Kensington-Cedar Cottage: Where dense doesn’t mean stupid
By Pete McMartin, Vancouver Sun columnist
October 21, 2014
Last year on Halloween, 125 children came by John Buckberrough’s house trick-or-treating.
To Buckberrough, who lives in the East Vancouver neighbourhood of Kensington-Cedar Cottage, the kids tramping up his front stoop were more than just cute. They were an auspicious sign of his neighbourhood’s vitality.
The area has become a draw for young families. The local elementary school is proof of that — it now boasts a healthy enrolment. To anyone who has watched with dismay the dwindling numbers of kids trick-or-treating on Halloween — as I have in my own neighbourhood — Kensington-Cedar Cottage feels blessed and rejuvenated.
It didn’t happen by chance.
It happened through densification, and Kensington-Cedar Cottage was one of the few neighbourhoods in the city to embrace it.
It was one of two pilot neighbourhoods involved in CityPlan, the now defunct planning process initiated by the City of Vancouver exactly 20 years ago this month.
It was meant to be a collaborative and consultative design process between neighbourhood residents and city planners — “a relationship of peers,” Buckberrough called it, rather than the top-down process that now dominates, and, according to a half-dozen disenchanted neighbourhoods, bedevils city planning.
CityPlan’s aim was to determine how the city’s neighbourhoods could best accommodate a growing population. In other words: How will they densify?
Kensington-Cedar Cottage and Dunbar, the other pilot neighbourhood, were to be the templates for all the other neighbourhoods in the city.
It didn’t work out that way: CityPlan had its detractors and was eventually abandoned by subsequent administrations.
But beginning in 1992, Kensington-Cedar Cottage went through a 10-year design process to accommodate densification on its own terms. During part of that process, Buckberrough acted as chair of the neighbourhood’s CityPlan committee.
(Dunbar went the other way, and fought densification fiercely, presaging what would be the pattern for most neighbourhoods today.)
“The neighbourhood was dead or dying,” Buckberrough said. “The local Safeway was closing. We needed a new library, and the shopping areas along Kingsway were tired-looking. So we had to kickstart the area. And we thought the best way to revitalize the neighbourhood was to get more people in it.”
Before CityPlan, it had been a neighbourhood of single-family residences, many of which had seen better days. But under CityPlan, roughly two blocks parallel on either side of Kingsway and Knight Street were rezoned RT10, allowing development of strata housing. Infrastructure improvements followed — new sidewalks and street lighting, tree plantings, landscaped medians, traffic circles, bikeways, redevelopment of parks.
The result: Developers began assembling lots, and well-designed townhomes and lane houses began appearing. Across the street from Buckberrough’s house — a tiny, 1,100-sq.-ft. cottage built in 1911 — there is now a handsome seven-unit strata built in the neo-Craftsman style.
“The two single-family homes that used to be there housed four adults and one child. They now house 25 people, 11 of them children.”

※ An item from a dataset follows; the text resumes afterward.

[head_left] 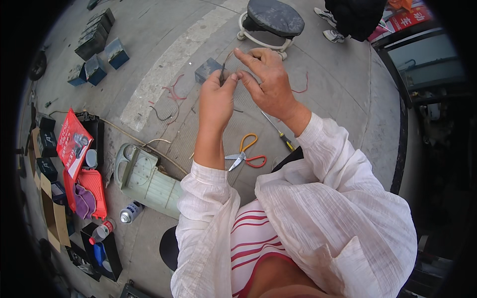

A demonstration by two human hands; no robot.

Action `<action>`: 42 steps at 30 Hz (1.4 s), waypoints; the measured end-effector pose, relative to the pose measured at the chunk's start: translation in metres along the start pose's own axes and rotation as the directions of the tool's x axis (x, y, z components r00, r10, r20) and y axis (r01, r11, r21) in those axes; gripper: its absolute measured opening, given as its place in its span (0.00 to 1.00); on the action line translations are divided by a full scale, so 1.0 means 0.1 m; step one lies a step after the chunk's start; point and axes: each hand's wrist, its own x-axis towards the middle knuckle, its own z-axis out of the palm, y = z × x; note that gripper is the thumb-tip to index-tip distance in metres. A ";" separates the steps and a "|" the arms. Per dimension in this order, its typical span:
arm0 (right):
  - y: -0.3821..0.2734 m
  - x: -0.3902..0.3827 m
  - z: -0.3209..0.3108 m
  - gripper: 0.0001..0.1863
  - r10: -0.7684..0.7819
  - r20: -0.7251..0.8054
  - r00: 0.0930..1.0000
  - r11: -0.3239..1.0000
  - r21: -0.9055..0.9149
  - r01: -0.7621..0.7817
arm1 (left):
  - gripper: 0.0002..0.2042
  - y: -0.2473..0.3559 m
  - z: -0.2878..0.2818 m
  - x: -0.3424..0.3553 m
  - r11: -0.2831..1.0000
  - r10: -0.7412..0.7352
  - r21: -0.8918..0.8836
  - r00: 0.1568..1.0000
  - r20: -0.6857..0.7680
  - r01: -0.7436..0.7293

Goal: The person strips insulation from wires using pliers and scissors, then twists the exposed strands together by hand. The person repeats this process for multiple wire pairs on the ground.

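Wire [223, 67] in left hand [216, 98]; scissors [242, 155], screwdriver [286, 142], stool [276, 19] around.

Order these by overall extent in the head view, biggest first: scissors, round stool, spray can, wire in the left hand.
1. Round stool
2. Scissors
Unranked: spray can and wire. The can looks thicker, but the left hand partly covers the wire.

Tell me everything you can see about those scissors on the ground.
The scissors lie spread open on the grey ground, one handle loop orange-yellow, the other red, both plastic-looking. The silvery, metal-looking blades point roughly toward the person's left. Only the ground visibly touches them.
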 end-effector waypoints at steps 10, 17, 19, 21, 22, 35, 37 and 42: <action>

On a walk through the neighbourhood, Buckberrough pointed out an attractive new fourplex being built on a 50-by-122-foot lot — it fit seamlessly into the streetscape of small homes. Walking down an alley, we looked at another complex of four small detached homes built on a single lot — again, all of them in the neo-Craftsman style, and each with their own small landscaped yard.
Densification, however, doesn’t necessarily translate into affordability.
The neighbourhood long ago broke the million-dollar barrier for some properties. He figures his own property, a half-lot, is worth nine times what he originally paid for it. We looked at a 10-unit townhome complex a block off Kingsway, and the smallest in the complex — a 630-sq.-ft., one-bedroom unit — was selling for $389,000. It was seven years old, and the real estate agent selling it told me it had probably appreciated 25 per cent from its original listing. (And it might just be me being preconditioned by the bizarre state of the Vancouver real estate market, but $389,000 for a small one-bedroom townhome actually sounded affordable.)
Buckberrough admits that affordability remains a problem. But it has, he said, offered buyers a variety of housing that is less expensive than if their only choice was a single-family residence. Densification didn’t solve the affordability problem for Kensington-Cedar Cottage — nothing can, except the market itself — but it did demonstrate how densification can remake a neighbourhood for the good, and how it can be achieved by a government that listens.
“As a taxpayer,” Buckberrough wrote in a critique of CityPlan, “I think that municipal government has the most impact on the individual: Are the streets clean and safe? Are the schools functioning well? Are people ‘house proud’? Does the garbage get picked up? All I want is perceived value for money, and I feel CityPlan delivered it in spades.”